The Mechanisms of Altered Blood–Brain Barrier Permeability in CD19 CAR T–Cell Recipients

Int. J. Mol. Sci. 2024, 25(1), 644; https://doi.org/10.3390/ijms25010644
by Soniya N. Pinto 1,* and Giedre Krenciute 2
Reviewer 1: Anonymous
Int. J. Mol. Sci. 2024, 25(1), 644; https://doi.org/10.3390/ijms25010644
Submission received: 30 November 2023 / Revised: 31 December 2023 / Accepted: 2 January 2024 / Published: 4 January 2024

Round 1

Reviewer 1 Report

Comments and Suggestions for Authors

The current review entitled “The mechanisms of altered blood–brain barrier permeability in 2 CD19 CAR T–cell recipients” summarized the physiology of BBB and how its permeability is affected by CD19 CAR T cells which are used as immunotherapy for B-cell malignancies. Although the precise reason for the changed BBB permeability during CD19 CAR T-cell treatment is unknown, several mechanisms are believed to be involved, including cytokine release and CAR-T direct neurotoxicity.

 

 

 

Pinto and Krenciute highlighted the underlying mechanisms and cytokines involved in the pathogenesis of immune effector cell–associated neurotoxicity syndrome (ICANS). This condition is a serious neurological complication of CD19 CAR T-cell therapy. The authors emphasized the role of each cytokine; GM-CSF, IFN‐γ, IL-1β, IL-6, IL-10, IL-15, and angiopoietin-2 in ICAM and they linked these changes with clinical markers and radiological features of ICANS. The research gaps are also mentioned throughout the manuscript. In my opinion, the authors selected a very interesting topic and reviewed previous work in reasonable depth and used relevant references with limited self-citation.

 

My only request is to draw a figure that illustrates the role of inflammatory cytokines in ICANS.

 




Author Response

Thank you for your kind words and suggestion to upload a figure.

 

I have included a figure highlighting the role of the various interleukins in affecting the permeability of the blood-brain barrier see figure 1.

Reviewer 2 Report

Comments and Suggestions for Authors

Dear Authors,

The review article provides a clear and concise overview of the topic, highlighting the significance of Cluster of Differentiation 19 (CD19) chimeric antigen receptor (CAR) T cells as a promising immunotherapy for B-cell malignancies. It effectively introduces the main challenge associated with this therapy, which is immune effector cell-associated neurotoxicity syndrome (ICANS). I have few questions to add.

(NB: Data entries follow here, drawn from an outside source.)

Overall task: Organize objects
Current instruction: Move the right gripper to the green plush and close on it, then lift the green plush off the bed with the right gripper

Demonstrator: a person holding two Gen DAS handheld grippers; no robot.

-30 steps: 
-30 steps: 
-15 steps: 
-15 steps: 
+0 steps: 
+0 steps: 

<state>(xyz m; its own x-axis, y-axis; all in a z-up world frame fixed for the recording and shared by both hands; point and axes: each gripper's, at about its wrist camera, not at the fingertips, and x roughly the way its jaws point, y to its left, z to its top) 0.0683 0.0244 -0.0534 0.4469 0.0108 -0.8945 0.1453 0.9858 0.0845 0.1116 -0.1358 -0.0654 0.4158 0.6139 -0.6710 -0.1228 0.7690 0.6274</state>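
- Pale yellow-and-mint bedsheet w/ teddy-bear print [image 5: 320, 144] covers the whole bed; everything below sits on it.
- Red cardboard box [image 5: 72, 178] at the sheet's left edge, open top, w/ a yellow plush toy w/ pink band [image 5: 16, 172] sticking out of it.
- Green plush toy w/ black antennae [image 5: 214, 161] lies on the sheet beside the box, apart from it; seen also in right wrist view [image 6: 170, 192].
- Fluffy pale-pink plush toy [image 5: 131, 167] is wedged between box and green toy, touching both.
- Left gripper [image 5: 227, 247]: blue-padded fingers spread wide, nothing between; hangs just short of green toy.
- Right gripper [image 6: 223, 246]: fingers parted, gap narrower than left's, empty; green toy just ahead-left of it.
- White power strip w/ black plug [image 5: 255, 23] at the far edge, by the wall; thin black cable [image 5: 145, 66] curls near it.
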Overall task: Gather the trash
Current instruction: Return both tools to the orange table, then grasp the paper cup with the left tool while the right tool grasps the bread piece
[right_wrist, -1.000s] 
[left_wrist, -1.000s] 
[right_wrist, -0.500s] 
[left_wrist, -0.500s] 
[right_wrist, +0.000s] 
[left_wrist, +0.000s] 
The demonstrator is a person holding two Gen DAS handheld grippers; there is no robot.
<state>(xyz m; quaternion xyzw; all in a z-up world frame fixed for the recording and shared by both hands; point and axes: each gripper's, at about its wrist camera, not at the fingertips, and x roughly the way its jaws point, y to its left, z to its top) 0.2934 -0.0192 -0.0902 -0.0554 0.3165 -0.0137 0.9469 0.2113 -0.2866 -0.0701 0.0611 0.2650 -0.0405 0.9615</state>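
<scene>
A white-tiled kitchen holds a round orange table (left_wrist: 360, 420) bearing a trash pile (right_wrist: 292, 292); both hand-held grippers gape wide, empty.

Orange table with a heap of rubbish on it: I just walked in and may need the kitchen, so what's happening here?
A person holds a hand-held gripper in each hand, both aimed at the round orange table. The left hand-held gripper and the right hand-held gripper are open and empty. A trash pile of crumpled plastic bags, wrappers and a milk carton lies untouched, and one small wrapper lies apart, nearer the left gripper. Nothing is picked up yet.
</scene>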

1. Provide a bit more context on why CD19 CAR T-cell therapy is used and what conditions it aims to treat. This could help readers who are not experts in the field understand the significance of the discussion.

2. Please provide a cartoon model for a better understanding of the concept.

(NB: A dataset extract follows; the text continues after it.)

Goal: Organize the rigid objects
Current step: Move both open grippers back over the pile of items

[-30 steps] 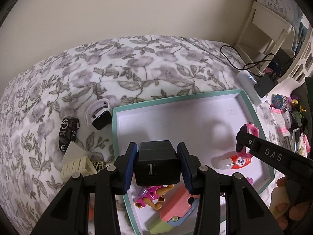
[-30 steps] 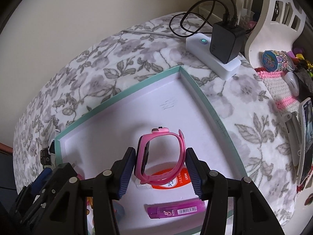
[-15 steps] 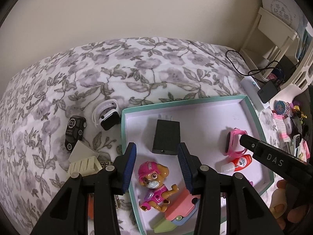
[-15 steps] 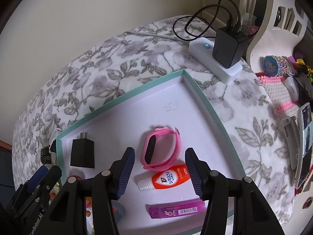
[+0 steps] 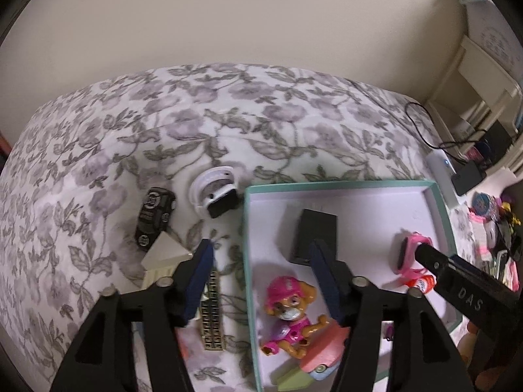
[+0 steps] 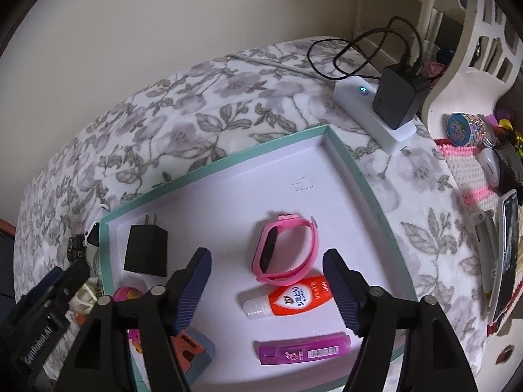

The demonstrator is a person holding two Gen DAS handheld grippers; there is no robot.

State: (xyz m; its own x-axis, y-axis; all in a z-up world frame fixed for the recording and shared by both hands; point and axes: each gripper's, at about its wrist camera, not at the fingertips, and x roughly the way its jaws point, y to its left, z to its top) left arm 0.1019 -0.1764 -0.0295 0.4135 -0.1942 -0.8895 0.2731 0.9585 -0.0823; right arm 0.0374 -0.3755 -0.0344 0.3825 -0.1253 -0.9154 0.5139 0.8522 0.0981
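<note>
With both tools' jaws apart and empty, having just widened, the left tool [image 5: 261, 281] is nearer the loose items on the bed — the toy car [image 5: 154, 217] lies at ten o'clock, long axis pointing to one o'clock, outside the tray [image 5: 343, 184].

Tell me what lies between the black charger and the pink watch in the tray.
Nothing: bare tray floor separates the black charger from the pink watch, clearest in the right wrist view.

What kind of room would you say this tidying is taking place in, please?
Probably a bedroom, likely a child's: a soft floral bedspread serves as the work surface, a white bedside shelf holds trinkets, and a puppy toy lies in the tray.
</note>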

3. Elaborate on why prospective clinical studies on cytokine levels in cerebrospinal fluid are essential. What specific insights or clinical applications could arise from this research?

4. It would be helpful to mention if the review includes any visual aids or analyses that can assist in overcoming this diagnostic challenge.

 

Comments on the Quality of English Language

Minor correctors are required for the English corrections

Author Response

Thank you for your kind words and valuable suggestions.

  1. I have added a sentence in yellow highlight, specifying the populations that are treated with, and most likely to benefit from CD19 CAR T-cells in the introduction..
  2. I have added a cartoon model (Figure 1), that briefly summarizes the roles of the various cytokines in ICANS.
  3. I have added a sentence in the clinical and imaging section, in yellow highlight suggesting the challenges of obtaining CSF in the non ICANS population.
  4. I am not sure what you mean by visual aids, I think figure 1 is helpful.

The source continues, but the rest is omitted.